The women in these nostalgic English works also live in the future and act upon it: Valentine, a suffragette, seeks to advance the position of women in England, and Sylvia, keenly aware of the delicate workings of human motivation, pushes and prods the people around her to set her will in action. Where the men stand paralyzed, denying time and struggling with their performances of nostalgic identities, the women run forward and exercise their agentic power. Perhaps Waugh's aristocratic Julia Flyte -- who is passionate, conflicted, and rejects the backwards-gazing Charles Ryder to inherit and repurpose an estate alone -- is a WWII response to Ford's women. (She is even, like Sylvia Tietjens, an isolated Catholic processing her relationship to her faith.)
Visually stunning and masterfully paced, the 2012 BBC adaptation of Parade's End also brings a striking literalization of identity performance to the screen. The miniseries's characters navigate a kaleidoscope of mirrors not only in the title sequence (reflective golden triangles arranging and rearranging themselves under dancing light) and in key moments punctuating its five episodes. Sylvia contemplates her reflection in a compact mirror that is damaged when Tietjens fails to emote to her liking, and she tosses it out a window for a reaction. Afterwards she continues to use it, despite the cracks running down its center. Valentine -- with a third-person gaze -- imagines watching herself admire her own naked reflection as she awaits a late-night rendezvous with Tietjens. Even Tietjens himself is reflected back at himself: after sustaining an injury in war, he dreams of his own face fragmented in a mess of mirrors, and wakes to ask a nurse, "What is my name?"
The images are fraught with layers of meaning, chief upon which is the assessment and construction of the self via image. What do these figures see in their mirrors? Do the images match their concepts of themselves? What ideal form, if any, do they strive to pattern themselves after? To perform? Why does the maintenance of identity seem to require repeated, third-person observation and assessment? Is the image in the mirror the Self, a reflection of it, a distortion of it, or something else entirely? Is it a Platonic form? When Tietjens fancies himself a traditional, upstanding gentleman of the lost English aristocracy, to what image does he refer? Mirrors are the device through which the production's designers figure the negotiation of and conceptualization of identity. And, like the object of a nostalgic desire or performance, the image in a mirror is virtual and not quite true to reality -- impossible to grasp.

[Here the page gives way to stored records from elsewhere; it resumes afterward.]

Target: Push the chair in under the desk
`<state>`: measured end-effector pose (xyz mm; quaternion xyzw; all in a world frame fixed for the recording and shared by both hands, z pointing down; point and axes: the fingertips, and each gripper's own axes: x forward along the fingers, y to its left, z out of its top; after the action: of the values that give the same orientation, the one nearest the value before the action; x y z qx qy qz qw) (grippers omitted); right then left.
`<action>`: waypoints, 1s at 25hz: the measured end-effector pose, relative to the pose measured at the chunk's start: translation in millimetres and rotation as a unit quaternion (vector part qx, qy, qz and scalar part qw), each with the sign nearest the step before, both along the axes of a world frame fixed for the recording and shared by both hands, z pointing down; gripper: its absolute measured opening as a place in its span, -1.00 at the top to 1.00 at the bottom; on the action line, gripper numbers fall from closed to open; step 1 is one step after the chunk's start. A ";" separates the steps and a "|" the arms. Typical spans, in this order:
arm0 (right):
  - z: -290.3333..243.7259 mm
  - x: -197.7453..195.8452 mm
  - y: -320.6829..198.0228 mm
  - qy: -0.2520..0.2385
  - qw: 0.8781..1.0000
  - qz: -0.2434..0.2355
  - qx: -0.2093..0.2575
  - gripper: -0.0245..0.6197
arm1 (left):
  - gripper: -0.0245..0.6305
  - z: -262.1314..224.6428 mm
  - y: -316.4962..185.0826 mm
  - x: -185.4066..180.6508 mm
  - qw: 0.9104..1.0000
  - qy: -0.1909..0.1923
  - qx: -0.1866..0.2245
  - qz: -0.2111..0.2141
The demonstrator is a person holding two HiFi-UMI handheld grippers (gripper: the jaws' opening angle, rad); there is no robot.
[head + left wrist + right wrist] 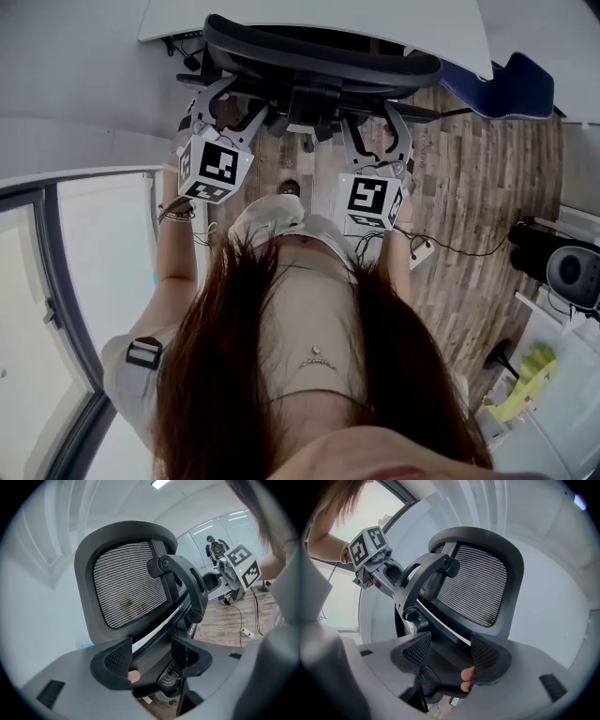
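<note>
The left hand-held gripper (152, 660) has its jaws spread, and a dark lower bar of the chair's back frame lies in the gap between them. I cannot tell if the pads really touch it. The right hand-held gripper (450, 656) is the same: its jaws stand apart around the same frame from the other side. It seems that both are set against the frame for pushing and not for pinching, because a chair on the floor needs only a flat, even press from two sides to go straight.

Above the jaws rises the mesh backrest (126, 588), upright, with its curved support arm (183, 578) in front of it. The chair (319, 61) stands directly before the person, between the two marker cubes (214, 167), and its back is just at the near edge of the white worktop (450, 28). The seat is not visible in the head view. I think it is already mostly under the worktop, so the push looks near its end.

A cable lies on the wooden floor (487, 187) at the right, well apart from the chair.
</note>
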<state>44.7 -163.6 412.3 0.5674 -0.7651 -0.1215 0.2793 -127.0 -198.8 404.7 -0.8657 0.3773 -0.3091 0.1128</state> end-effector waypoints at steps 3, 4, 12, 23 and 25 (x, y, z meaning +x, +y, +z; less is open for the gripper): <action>-0.5 -1.4 -6.5 0.000 1.000 0.003 -0.001 0.10 | 0.17 -1.0 -7.1 -1.0 1.000 0.000 0.002 0.001; -0.4 -1.8 -8.6 -0.001 1.000 0.003 -0.003 0.10 | 0.17 -0.8 -9.3 -1.4 1.000 -0.001 0.001 0.002; -0.1 -0.5 -30.4 0.000 1.000 0.005 -0.003 0.10 | 0.17 0.2 -29.5 -1.2 1.000 0.000 0.002 0.001; 1.9 2.4 -48.9 -0.002 1.000 0.007 -0.012 0.10 | 0.17 2.0 -45.6 1.7 1.000 0.002 0.011 -0.007; 1.5 3.9 -52.6 -0.002 1.000 0.007 -0.014 0.10 | 0.17 1.4 -48.6 3.2 1.000 0.002 0.012 -0.008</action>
<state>48.6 -216.2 413.8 0.5686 -0.7635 -0.1077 0.2865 -123.8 -247.5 406.2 -0.8620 0.3880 -0.3037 0.1196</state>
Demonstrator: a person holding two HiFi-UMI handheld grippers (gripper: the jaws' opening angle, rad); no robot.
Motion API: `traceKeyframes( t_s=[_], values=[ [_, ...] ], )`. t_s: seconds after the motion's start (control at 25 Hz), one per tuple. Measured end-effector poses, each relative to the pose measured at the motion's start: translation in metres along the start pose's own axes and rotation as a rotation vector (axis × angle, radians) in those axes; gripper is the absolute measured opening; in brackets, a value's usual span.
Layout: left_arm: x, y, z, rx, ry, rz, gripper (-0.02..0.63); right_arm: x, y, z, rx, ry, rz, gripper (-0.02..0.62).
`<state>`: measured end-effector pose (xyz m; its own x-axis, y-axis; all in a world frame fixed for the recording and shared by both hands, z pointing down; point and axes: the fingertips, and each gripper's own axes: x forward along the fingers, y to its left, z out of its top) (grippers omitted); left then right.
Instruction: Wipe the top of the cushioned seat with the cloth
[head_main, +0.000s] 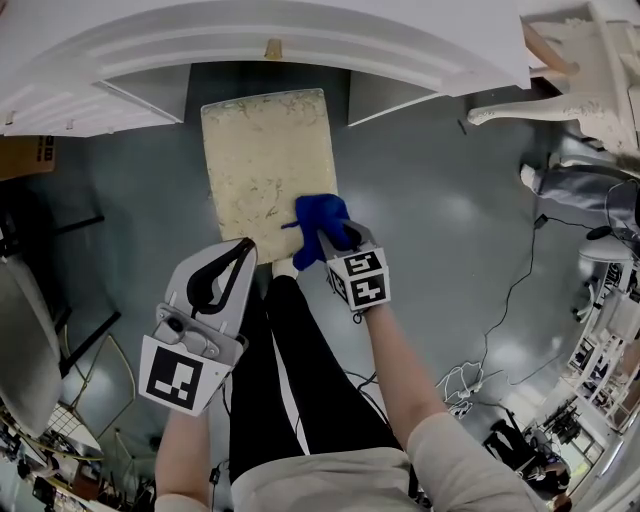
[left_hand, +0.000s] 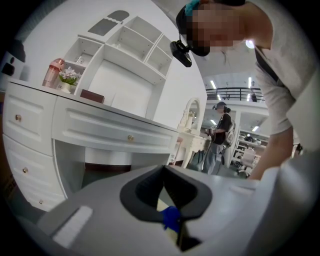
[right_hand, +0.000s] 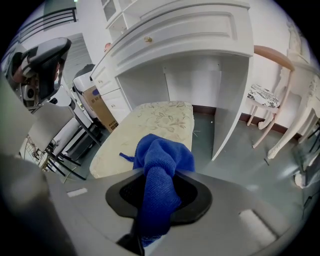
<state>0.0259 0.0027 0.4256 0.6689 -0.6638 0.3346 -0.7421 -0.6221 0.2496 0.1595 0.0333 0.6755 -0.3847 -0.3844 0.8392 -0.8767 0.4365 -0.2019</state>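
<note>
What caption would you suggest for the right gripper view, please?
Right tool grips a blue cloth over the cushioned seat.

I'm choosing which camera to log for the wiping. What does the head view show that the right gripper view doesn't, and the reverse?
Only the head view: the right hand-held gripper seen from above over the near right corner of the cushioned seat, the person's legs and cables on the floor. Only the right gripper view: its jaws shut on the cloth, which runs up between them, and a cardboard box at left. Both: the blue cloth, the seat and the white desk behind it.
</note>
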Motion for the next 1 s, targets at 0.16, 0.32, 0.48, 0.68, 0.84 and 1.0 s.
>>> traceKeyframes(
  t_s=[0.16,0.32,0.48,0.68,0.84,1.0],
  values=[
    [-0.004,-0.003,-0.003,0.005,0.0,-0.005,0.0,-0.001,-0.001,-0.002,0.006,-0.006,-0.012,0.103],
    [-0.016,-0.001,-0.009,-0.003,0.002,0.005,0.0,-0.001,0.002,-0.001,0.022,-0.005,-0.031,0.103],
    [-0.028,0.003,-0.014,-0.008,0.004,0.015,0.0,0.002,0.014,0.0,0.006,-0.004,-0.033,0.103],
    [-0.044,0.01,-0.017,-0.01,-0.009,0.024,0.0,0.01,0.042,0.004,-0.016,-0.007,-0.022,0.103],
    [-0.059,0.02,-0.022,-0.012,-0.009,0.028,0.0,0.019,0.067,0.008,-0.025,-0.014,-0.009,0.103],
    [-0.076,0.03,-0.026,-0.015,-0.003,0.033,0.0,0.026,0.094,0.012,-0.031,-0.018,0.003,0.103]
  ],
)
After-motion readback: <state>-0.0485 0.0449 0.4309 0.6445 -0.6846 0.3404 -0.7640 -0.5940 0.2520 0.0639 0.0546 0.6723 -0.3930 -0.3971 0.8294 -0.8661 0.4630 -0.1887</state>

I have spent nearly three years now attempting to knead the meaning out of all this grand, melancholy English nostalgia, beginning with projects on Yeats and Waugh, and like the kaleidoscopic images of Parade's End, like water through fingers and like time slipping away, any meaning that begins to form immediately moves and changes and gets away from me. But that is the great beauty of that nostalgia: it gives and gives and never takes shape, refusing to cohere, co-authoring stories that do the same -- stories with a particular brand of sublime surface tension that ripples on the verge of rupture, never breaking.